**Exercise goal**
Don't include any picture when you restate the data word for word.

• • • • • • •

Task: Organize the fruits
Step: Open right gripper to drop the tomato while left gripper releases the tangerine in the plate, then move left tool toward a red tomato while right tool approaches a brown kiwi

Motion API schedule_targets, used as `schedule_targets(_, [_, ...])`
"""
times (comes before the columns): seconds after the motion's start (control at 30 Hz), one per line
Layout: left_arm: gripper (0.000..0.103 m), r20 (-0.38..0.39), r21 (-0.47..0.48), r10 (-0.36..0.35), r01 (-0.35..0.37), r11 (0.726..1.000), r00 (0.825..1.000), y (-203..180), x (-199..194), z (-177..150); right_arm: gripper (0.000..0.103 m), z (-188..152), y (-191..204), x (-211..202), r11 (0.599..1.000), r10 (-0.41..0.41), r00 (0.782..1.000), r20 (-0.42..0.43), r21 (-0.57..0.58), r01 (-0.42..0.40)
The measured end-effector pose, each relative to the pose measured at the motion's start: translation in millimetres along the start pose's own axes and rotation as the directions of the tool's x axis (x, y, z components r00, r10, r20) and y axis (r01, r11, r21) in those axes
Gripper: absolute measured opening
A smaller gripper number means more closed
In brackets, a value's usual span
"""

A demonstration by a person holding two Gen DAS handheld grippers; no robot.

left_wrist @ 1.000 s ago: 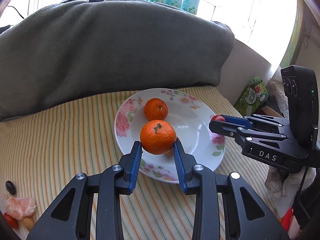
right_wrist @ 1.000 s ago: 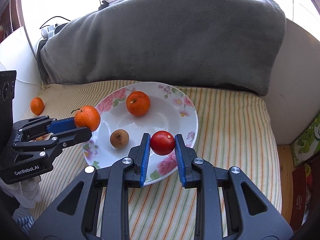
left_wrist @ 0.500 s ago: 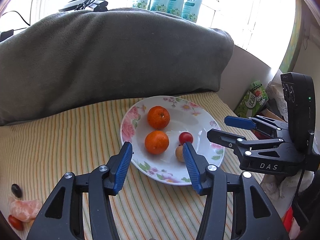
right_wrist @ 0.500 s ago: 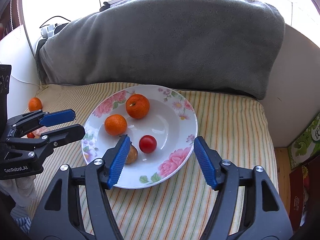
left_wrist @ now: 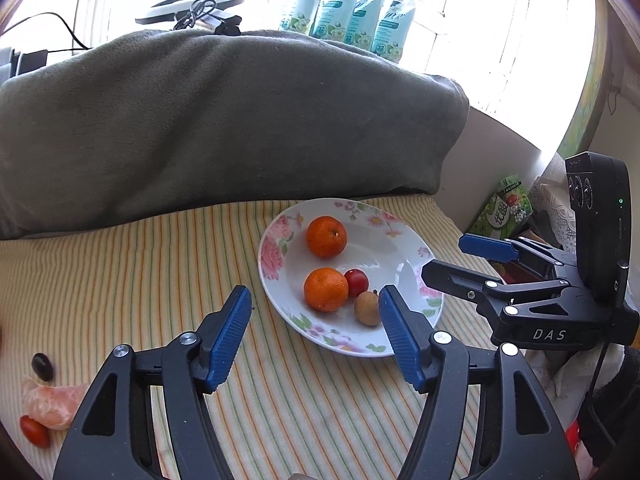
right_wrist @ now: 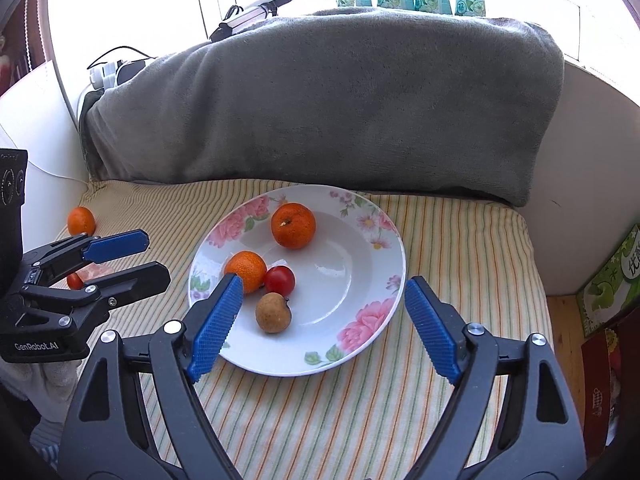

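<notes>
Right wrist view shows a big grey blanket that fills the upper half of the frame, and under it a striped cloth covers the lower half. At the centre of the frame the flowered plate lies on this cloth. Inside the plate, the bigger mandarin sits toward the upper part, apart from the others; the smaller mandarin is at the left side and touches the cherry tomato, and the brown longan lies just below them. The right gripper stands at the bottom centre with its jaws spread wide and holding nothing, over the near part of the plate. The left gripper enters at the middle left, its fingers also released and empty, beside the plate rim. One more mandarin lies on the cloth at the far left. In the left wrist view, at the lower left corner, peeled mandarin segments, a dark grape and a small red fruit lie close together on the cloth.
</notes>
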State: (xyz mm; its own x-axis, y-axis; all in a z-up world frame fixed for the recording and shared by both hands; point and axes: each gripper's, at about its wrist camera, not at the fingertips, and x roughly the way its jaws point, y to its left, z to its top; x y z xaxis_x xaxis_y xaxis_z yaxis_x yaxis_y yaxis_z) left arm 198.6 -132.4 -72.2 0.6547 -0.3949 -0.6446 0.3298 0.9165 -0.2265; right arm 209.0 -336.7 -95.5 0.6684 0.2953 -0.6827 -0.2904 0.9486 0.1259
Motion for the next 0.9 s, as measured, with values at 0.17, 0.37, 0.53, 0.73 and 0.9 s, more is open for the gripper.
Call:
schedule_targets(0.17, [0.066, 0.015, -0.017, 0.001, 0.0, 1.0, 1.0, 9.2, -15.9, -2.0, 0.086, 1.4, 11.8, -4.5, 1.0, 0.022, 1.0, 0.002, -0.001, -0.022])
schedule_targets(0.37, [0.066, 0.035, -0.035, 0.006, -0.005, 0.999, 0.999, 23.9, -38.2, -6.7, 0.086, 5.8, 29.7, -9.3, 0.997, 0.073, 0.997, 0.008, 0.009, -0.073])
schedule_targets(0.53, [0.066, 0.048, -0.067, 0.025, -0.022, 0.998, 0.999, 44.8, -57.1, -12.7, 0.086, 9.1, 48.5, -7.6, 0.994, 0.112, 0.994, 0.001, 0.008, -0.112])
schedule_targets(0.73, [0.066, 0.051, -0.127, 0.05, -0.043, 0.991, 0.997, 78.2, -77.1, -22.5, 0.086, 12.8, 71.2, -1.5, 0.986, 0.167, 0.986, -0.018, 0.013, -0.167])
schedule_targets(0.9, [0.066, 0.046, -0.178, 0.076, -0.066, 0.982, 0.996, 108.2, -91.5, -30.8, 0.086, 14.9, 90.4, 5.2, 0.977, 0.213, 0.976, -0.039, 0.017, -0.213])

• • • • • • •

**Exercise output**
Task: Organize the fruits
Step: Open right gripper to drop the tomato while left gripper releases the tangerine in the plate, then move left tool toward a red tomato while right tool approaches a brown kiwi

Motion API schedule_targets, used as `schedule_targets(_, [_, ...])`
"""
times (comes before the columns): seconds after the motion's start (control at 30 Hz), one per line
Layout: left_arm: gripper (0.000..0.103 m), r20 (-0.38..0.39), r21 (-0.47..0.48), r10 (-0.36..0.35), r01 (-0.35..0.37), r11 (0.726..1.000), r00 (0.825..1.000), y (-203..180), x (-199..194), z (-177..150); right_arm: gripper (0.000..0.103 m), z (-188..152), y (-191..204), x (-211..202), r11 (0.599..1.000), r10 (-0.41..0.41), r00 (0.782..1.000), r20 (-0.42..0.43), r21 (-0.57..0.58), r01 (-0.42..0.40)
The measured end-effector pose, each relative to the pose measured at the motion's start: translation in millimetres along the start pose's own axes and rotation as the directions of the tool's x axis (x, y, z components r00, r10, r20) and y axis (r01, r11, r21) in those axes
Gripper: absolute measured opening
A smaller gripper number means more closed
In brackets, a value's usual span
"""

A demonstration by a person holding two Gen DAS handheld grippers; no robot.

left_wrist @ 1.000 s ago: 
right_wrist @ 1.000 s ago: 
left_wrist @ 0.500 s ago: 
right_wrist @ 0.500 s ago: 
left_wrist @ now: 
right_wrist @ now: 

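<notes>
Right wrist view shows a big grey blanket that fills the upper half of the frame, and under it a striped cloth covers the lower half. At the centre of the frame the flowered plate lies on this cloth. Inside the plate, the bigger mandarin sits toward the upper part, apart from the others; the smaller mandarin is at the left side and touches the cherry tomato, and the brown longan lies just below them. The right gripper stands at the bottom centre with its jaws spread wide and holding nothing, over the near part of the plate. The left gripper enters at the middle left, its fingers also released and empty, beside the plate rim. One more mandarin lies on the cloth at the far left. In the left wrist view, at the lower left corner, peeled mandarin segments, a dark grape and a small red fruit lie close together on the cloth.
</notes>
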State: (xyz mm; its own x-axis, y-axis; all in a z-up world frame fixed for the recording and shared by both hands; point and axes: each gripper's, at about its wrist camera, not at the fingertips, and x roughly the way its jaws point, y to its left, z to its top; x y z xaxis_x xaxis_y xaxis_z yaxis_x yaxis_y yaxis_z) left arm 198.6 -132.4 -72.2 0.6547 -0.3949 -0.6446 0.3298 0.9165 -0.2265; right arm 209.0 -336.7 -95.5 0.6684 0.2953 -0.6827 -0.2904 0.9486 0.1259
Motion for the next 0.9 s, as measured, with values at 0.17, 0.37, 0.53, 0.73 and 0.9 s, more is open for the gripper.
Call:
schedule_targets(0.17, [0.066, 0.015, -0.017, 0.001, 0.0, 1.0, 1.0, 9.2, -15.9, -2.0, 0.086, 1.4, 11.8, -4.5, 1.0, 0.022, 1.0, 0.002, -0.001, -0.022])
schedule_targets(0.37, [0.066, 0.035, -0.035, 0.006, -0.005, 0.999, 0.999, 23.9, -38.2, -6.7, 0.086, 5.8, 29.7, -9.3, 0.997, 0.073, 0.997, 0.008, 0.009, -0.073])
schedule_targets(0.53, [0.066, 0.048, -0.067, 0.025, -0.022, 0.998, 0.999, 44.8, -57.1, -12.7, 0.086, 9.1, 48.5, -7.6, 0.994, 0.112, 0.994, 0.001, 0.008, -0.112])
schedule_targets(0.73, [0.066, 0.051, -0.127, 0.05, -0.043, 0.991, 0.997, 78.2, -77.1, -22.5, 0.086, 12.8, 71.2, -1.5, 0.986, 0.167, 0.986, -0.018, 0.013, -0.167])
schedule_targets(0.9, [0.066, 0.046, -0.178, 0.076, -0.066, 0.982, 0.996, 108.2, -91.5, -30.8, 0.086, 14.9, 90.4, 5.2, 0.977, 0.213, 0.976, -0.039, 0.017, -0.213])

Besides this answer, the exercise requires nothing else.